**Problem**
In the following listing, find the lines containing "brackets" and report them.

□ □ □ □ □

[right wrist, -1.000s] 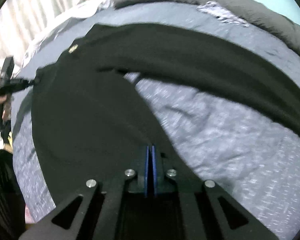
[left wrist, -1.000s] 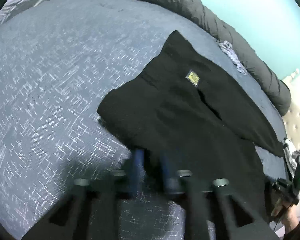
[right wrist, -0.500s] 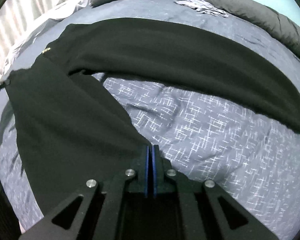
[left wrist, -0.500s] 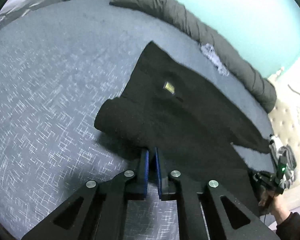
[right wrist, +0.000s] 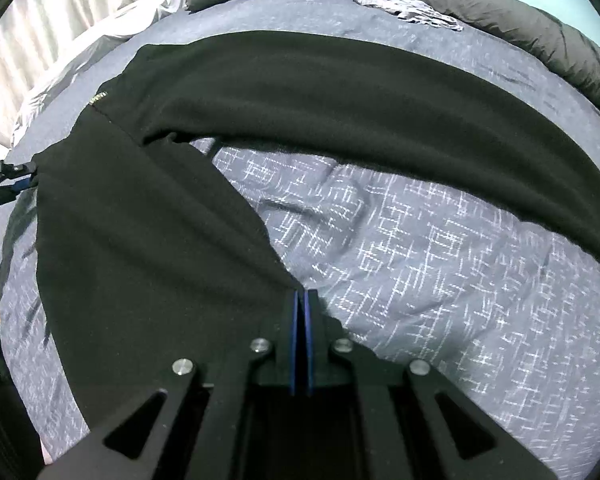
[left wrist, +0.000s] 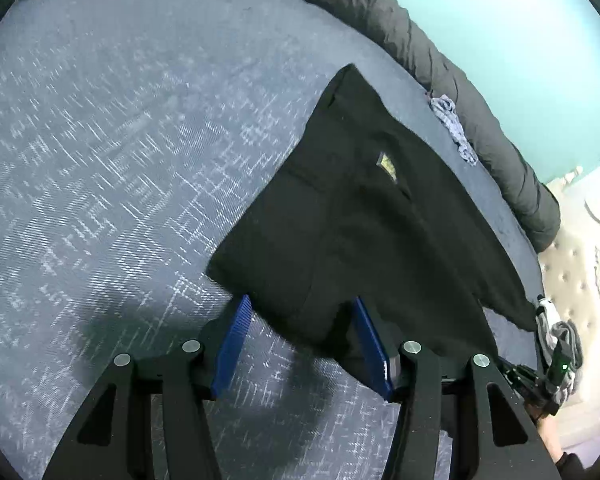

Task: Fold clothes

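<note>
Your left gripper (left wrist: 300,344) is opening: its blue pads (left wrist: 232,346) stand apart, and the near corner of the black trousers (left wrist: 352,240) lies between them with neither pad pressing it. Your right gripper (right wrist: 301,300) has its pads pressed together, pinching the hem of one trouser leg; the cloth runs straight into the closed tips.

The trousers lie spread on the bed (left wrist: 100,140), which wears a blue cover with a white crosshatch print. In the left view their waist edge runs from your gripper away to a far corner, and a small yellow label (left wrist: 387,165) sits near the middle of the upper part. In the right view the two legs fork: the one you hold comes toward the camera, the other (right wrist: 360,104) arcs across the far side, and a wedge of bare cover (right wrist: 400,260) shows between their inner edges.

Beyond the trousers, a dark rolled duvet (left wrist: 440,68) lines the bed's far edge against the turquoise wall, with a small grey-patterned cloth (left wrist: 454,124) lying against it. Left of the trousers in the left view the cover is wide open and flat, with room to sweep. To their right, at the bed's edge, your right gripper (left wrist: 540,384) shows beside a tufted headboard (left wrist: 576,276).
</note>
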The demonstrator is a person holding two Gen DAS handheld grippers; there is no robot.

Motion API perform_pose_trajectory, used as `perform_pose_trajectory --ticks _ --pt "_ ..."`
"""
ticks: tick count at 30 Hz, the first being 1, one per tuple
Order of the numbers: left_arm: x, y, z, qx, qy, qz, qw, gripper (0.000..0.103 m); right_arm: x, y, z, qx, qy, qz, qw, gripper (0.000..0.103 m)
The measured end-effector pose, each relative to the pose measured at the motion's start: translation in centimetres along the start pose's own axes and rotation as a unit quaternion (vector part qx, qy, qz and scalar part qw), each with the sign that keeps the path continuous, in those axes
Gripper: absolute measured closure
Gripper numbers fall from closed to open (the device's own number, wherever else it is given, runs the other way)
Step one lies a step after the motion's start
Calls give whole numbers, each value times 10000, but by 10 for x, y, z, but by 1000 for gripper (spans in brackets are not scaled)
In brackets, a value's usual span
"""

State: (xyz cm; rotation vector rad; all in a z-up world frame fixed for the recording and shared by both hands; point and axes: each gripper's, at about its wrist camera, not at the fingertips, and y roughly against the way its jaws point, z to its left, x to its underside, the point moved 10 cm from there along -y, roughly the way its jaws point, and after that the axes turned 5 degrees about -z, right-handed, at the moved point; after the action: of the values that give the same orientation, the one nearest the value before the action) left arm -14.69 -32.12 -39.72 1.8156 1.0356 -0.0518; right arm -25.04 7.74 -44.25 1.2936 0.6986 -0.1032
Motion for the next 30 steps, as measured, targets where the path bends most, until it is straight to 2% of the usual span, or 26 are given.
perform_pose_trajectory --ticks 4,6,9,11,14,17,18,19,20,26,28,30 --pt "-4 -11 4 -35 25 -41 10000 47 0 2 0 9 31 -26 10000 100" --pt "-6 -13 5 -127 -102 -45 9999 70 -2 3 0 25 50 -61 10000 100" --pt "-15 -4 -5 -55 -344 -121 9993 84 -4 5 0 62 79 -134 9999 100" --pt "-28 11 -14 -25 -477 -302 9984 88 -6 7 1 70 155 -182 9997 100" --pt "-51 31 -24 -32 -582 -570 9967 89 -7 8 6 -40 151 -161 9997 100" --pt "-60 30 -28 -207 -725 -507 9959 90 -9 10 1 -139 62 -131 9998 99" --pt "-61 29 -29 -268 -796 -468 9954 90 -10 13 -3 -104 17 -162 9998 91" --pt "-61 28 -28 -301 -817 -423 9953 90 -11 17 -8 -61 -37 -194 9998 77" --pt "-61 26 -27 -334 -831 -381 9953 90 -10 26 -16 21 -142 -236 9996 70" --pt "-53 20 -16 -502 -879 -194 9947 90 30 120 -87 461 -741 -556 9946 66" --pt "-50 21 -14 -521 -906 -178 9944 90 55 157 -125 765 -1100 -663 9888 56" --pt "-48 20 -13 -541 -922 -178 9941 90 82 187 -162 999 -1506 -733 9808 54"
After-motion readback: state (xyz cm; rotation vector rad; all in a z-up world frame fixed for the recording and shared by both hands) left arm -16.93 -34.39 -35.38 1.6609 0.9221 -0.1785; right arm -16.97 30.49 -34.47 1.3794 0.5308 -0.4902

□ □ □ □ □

**Result**
Calls give whole numbers, each value times 10000, but by 10 for x, y, z, but by 1000 for gripper (spans in brackets are not scaled)
In brackets, a value's usual span

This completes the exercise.